Hierbij is tevens de geohydrologische bodemopbouw in beeld gebracht:
0-18 m onder maaiveld: Zand, veen, klei deklaag
18 – 45 m onder maaiveld: Zand, eerste watervoerend pakket
45 – 50 m onder maaiveld: Klei, scheidende laag
Voor het grondwater in het eerste watervoerende pakket is een zuidzuidwestelijke stromingsrichting afgeleid. De stijghoogte van het water in het eerste watervoerende pakket is NAP -4,0 m. Op de locatie is sprake van een wegzijgingssituatie. De locatie is niet gelegen binnen een grondwaterbeschermingsgebied.
Volgens de Bodemkwaliteitskaart van de Dienst Milieu en Bouwtoezicht (DMB) zijn zowel de toplaag (0 - 0,5 m - mv.) als de diepe laag (0,5 m - mv. - onderkant ophooglaag) licht verontreinigd met EOX en minerale olie door bestanddelen van natuurlijke herkomst. De mogelijkheid (95- percentiel) bestaat echter dat zowel de boven- als de ondergrond matig verontreinigd zijn met EOX en minerale olie. Verder is de onderzoekslocatie volgens de beschikbare kaart "ophooggeschiedenis Amsterdam" van de DMB niet opgehoogd met asbestverdacht materiaal.

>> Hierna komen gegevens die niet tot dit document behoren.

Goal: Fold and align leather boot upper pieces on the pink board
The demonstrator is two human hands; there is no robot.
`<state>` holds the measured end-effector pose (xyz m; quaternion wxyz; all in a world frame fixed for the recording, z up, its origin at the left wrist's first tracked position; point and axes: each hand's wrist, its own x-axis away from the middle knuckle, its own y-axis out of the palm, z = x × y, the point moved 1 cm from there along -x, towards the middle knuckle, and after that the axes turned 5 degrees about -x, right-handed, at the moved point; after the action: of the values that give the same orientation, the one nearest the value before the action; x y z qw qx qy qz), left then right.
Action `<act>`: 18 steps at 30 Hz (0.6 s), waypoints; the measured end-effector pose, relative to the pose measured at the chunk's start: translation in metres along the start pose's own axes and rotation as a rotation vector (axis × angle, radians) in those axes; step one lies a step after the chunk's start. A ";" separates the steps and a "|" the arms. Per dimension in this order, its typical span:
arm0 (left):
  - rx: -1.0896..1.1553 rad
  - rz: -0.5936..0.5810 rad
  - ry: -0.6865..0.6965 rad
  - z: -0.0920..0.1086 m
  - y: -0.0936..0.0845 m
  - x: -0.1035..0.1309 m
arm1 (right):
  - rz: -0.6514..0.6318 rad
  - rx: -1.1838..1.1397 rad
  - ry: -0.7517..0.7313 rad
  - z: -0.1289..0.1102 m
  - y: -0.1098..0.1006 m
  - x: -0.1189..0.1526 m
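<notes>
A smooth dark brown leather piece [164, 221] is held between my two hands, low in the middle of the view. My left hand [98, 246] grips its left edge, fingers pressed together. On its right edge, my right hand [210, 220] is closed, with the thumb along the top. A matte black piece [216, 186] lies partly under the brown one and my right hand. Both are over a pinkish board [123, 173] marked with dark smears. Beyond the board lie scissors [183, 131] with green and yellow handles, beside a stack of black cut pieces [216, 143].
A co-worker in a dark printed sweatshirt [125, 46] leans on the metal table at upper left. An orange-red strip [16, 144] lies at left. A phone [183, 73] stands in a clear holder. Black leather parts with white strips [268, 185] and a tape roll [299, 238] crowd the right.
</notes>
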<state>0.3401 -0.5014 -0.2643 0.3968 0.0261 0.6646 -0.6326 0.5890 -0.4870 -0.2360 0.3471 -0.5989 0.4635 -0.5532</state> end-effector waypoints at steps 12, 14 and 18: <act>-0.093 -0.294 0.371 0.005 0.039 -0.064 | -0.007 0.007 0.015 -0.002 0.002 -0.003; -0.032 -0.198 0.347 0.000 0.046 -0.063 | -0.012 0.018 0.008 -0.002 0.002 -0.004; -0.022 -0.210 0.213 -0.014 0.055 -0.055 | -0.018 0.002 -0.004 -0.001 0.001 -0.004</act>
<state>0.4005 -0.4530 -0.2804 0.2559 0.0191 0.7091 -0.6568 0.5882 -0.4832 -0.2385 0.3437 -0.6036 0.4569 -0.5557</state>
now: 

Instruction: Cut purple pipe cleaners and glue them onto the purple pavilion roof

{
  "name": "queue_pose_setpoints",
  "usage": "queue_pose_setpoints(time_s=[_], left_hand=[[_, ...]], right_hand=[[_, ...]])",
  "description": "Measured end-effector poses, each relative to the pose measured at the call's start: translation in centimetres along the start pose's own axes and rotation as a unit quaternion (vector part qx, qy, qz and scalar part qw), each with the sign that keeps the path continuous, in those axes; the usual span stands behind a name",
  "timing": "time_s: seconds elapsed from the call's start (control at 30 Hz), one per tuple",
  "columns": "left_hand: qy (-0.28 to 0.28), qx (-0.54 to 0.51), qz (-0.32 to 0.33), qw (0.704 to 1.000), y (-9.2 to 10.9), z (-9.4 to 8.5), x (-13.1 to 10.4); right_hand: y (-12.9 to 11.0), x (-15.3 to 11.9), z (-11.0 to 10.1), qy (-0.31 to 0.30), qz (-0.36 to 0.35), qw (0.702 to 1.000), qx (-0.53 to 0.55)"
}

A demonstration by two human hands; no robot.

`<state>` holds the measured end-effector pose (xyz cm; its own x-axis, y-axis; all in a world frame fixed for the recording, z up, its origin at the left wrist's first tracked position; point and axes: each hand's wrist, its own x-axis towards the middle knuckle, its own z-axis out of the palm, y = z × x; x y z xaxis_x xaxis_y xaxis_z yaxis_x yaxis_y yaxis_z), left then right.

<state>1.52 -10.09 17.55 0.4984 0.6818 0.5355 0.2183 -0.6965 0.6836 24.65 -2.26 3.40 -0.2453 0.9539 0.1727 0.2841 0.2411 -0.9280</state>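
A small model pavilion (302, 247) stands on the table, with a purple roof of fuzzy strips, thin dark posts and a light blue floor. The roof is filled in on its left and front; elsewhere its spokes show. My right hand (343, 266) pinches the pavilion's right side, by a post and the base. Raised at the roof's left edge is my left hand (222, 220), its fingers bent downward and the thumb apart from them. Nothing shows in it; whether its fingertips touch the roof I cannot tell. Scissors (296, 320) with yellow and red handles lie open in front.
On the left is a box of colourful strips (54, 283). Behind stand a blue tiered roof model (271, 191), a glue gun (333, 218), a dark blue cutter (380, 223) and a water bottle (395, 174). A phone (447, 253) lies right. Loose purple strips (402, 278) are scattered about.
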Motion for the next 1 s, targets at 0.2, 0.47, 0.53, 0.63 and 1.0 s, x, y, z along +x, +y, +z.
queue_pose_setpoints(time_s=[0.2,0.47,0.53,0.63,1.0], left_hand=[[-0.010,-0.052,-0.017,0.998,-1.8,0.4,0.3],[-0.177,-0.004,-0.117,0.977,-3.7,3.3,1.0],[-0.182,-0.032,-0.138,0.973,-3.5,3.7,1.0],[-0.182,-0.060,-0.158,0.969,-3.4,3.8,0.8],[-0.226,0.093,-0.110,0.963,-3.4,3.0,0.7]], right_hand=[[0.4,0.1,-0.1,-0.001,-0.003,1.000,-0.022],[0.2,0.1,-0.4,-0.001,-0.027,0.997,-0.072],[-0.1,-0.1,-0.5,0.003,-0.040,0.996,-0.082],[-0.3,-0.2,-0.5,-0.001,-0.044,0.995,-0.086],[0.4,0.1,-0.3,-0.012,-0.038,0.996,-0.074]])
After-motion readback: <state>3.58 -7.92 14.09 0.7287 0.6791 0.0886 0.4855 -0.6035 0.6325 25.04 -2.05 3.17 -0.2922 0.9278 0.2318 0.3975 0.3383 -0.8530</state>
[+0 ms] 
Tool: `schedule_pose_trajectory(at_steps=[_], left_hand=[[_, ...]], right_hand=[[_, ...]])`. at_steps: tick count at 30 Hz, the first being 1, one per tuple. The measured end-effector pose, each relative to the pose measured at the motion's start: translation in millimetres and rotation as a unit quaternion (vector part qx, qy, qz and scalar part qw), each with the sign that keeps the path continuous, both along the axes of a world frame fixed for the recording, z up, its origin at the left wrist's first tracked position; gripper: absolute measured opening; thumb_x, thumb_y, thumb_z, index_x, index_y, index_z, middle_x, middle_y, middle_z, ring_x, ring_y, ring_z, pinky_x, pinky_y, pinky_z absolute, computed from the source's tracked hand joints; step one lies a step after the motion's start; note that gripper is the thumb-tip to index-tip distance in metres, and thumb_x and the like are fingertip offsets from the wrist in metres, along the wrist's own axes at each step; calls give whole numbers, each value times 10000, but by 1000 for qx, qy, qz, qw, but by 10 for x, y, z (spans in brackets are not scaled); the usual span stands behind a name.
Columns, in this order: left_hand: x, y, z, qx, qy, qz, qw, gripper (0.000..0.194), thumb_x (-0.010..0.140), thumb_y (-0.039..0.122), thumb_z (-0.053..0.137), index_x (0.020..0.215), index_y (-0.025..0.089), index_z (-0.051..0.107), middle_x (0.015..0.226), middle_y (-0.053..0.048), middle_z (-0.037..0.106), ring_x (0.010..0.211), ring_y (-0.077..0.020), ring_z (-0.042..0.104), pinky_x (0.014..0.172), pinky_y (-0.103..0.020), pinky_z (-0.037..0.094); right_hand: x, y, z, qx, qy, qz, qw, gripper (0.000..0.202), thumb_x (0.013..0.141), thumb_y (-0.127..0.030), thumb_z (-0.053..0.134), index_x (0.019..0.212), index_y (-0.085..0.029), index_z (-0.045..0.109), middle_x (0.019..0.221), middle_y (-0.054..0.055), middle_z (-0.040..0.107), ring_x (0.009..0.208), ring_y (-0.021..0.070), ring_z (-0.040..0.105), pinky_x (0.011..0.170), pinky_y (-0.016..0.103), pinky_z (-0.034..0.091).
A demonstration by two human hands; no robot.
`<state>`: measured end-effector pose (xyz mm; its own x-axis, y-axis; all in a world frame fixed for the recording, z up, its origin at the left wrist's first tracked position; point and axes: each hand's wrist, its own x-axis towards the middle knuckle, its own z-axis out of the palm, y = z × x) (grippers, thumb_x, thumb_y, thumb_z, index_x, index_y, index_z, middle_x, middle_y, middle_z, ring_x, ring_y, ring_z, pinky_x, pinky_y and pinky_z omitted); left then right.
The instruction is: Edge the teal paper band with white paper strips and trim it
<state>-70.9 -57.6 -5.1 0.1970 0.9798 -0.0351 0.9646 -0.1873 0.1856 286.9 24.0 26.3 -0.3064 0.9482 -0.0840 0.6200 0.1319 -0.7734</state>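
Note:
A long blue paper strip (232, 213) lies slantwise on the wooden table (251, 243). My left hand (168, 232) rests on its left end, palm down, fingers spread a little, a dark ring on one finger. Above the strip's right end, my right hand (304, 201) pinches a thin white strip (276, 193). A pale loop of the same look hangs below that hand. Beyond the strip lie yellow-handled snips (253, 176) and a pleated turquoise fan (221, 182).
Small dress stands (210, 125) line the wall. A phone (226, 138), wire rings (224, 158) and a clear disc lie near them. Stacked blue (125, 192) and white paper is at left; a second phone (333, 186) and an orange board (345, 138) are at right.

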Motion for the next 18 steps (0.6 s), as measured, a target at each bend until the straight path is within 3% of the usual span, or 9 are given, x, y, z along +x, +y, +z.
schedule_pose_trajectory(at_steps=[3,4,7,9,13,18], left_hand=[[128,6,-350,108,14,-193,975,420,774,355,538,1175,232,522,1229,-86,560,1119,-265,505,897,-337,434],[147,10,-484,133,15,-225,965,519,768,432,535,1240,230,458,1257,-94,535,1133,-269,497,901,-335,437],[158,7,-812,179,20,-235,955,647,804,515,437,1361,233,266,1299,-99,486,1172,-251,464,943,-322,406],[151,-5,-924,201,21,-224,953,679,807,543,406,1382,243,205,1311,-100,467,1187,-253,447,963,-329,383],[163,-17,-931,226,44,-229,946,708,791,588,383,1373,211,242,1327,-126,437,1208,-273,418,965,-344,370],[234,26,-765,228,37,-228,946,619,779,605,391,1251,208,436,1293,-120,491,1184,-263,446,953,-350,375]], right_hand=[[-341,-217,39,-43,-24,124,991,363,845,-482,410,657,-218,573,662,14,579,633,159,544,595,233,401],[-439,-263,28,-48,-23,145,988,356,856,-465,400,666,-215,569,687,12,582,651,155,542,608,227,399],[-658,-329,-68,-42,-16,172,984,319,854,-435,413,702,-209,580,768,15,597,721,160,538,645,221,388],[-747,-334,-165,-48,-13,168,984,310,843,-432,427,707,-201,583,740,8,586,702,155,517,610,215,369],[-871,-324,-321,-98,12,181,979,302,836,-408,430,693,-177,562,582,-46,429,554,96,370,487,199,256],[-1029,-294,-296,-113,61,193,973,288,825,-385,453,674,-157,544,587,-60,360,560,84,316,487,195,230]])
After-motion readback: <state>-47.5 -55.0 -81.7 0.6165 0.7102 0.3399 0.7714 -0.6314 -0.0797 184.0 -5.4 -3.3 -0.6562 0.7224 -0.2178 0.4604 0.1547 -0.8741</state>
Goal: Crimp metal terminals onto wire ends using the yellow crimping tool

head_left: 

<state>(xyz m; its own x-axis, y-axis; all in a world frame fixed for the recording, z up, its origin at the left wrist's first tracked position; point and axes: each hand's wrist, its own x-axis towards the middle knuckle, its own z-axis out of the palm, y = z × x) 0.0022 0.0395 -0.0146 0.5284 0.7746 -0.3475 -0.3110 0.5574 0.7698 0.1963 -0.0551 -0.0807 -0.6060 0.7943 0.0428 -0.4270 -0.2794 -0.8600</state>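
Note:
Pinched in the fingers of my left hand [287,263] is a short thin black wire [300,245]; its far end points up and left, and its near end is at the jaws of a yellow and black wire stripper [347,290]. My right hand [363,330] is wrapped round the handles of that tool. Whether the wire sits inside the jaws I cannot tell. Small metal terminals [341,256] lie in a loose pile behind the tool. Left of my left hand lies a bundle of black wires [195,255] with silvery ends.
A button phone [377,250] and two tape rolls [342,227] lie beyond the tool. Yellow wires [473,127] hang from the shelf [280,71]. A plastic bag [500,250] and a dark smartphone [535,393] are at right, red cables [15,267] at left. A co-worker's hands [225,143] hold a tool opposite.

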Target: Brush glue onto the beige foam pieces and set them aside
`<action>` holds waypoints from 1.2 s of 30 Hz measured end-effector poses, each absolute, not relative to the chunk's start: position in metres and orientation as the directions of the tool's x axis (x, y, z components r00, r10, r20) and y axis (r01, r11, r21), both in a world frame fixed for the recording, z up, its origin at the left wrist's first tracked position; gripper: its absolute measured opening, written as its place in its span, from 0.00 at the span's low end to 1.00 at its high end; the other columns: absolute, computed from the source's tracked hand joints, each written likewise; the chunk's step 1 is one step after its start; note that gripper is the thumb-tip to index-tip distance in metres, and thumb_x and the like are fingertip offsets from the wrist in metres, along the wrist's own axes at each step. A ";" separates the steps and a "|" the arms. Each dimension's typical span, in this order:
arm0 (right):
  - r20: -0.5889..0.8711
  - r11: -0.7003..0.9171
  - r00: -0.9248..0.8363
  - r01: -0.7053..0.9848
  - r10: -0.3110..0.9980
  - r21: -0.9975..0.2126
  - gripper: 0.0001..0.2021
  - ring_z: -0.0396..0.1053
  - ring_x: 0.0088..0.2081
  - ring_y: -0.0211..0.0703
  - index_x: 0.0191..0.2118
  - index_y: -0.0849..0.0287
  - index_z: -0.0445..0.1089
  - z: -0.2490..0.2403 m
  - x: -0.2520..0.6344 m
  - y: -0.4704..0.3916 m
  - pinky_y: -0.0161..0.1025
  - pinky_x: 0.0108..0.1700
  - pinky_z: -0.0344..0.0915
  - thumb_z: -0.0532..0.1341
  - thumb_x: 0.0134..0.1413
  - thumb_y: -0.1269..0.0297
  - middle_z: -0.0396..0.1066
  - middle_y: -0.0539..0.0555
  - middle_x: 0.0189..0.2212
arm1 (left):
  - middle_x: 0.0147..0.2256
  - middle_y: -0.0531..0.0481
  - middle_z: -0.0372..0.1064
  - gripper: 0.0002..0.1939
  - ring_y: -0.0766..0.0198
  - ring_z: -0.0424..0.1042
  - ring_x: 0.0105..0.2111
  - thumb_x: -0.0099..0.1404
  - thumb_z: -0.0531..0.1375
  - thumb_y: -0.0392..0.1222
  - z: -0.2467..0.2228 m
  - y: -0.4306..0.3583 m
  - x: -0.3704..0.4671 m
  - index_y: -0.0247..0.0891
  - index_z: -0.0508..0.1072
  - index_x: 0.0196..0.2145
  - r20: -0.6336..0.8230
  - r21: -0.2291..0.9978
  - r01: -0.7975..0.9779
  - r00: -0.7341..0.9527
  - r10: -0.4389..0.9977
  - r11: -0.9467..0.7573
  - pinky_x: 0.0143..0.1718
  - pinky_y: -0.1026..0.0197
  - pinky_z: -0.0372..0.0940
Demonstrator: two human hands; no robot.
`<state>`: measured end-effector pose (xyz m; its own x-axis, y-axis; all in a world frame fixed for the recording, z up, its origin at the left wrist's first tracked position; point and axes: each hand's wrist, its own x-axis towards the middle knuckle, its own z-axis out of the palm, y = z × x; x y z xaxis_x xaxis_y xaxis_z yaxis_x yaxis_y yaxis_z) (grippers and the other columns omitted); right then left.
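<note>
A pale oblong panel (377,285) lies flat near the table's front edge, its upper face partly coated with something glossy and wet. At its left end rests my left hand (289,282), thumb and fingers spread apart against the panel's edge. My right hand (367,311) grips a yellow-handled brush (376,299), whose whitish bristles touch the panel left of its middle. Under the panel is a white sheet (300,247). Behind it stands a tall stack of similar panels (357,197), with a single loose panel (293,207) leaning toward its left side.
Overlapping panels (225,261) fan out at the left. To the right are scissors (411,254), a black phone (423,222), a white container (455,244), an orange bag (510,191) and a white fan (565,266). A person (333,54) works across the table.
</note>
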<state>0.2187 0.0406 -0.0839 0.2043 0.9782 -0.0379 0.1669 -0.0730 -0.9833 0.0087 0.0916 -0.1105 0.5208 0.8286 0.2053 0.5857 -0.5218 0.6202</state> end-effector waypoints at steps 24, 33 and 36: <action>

Op basis van het verrichte onderzoek kan worden geconcludeerd dat in de bovengrond (0 - 0,5 m - mv.) plaatselijk licht verhoogde gehalten aan minerale olie en EOX zijn aangetroffen. In de ondergrond (0,5 - 2,0 m - mv.) zijn geen verhoogde gehalten aan de geanalyseerde parameters aangetoond. De aangetoonde gehalten komen overeen met de gehalten zoals vermeld in de bodemkwaliteitskaart. In het grondwater zijn licht verhoogde gehalten aan chroom en plaatselijk licht verhoogdegehalten aan xylenen en chloride aangetoond.Op basis van het verhardings- en funderingsonderzoek kan geconcludeerd worden dat in
het funderingsmateriaal geen verhoogde gehalten (boven de interventiewaarde) zijn aangetoond. Het funderingsmateriaal kan op basis van het indicatieve samenstellings- en uitloogonderzoek worden aangemerkt als categorie 1 bouwstof met een onbeperkte toepassingshoogte.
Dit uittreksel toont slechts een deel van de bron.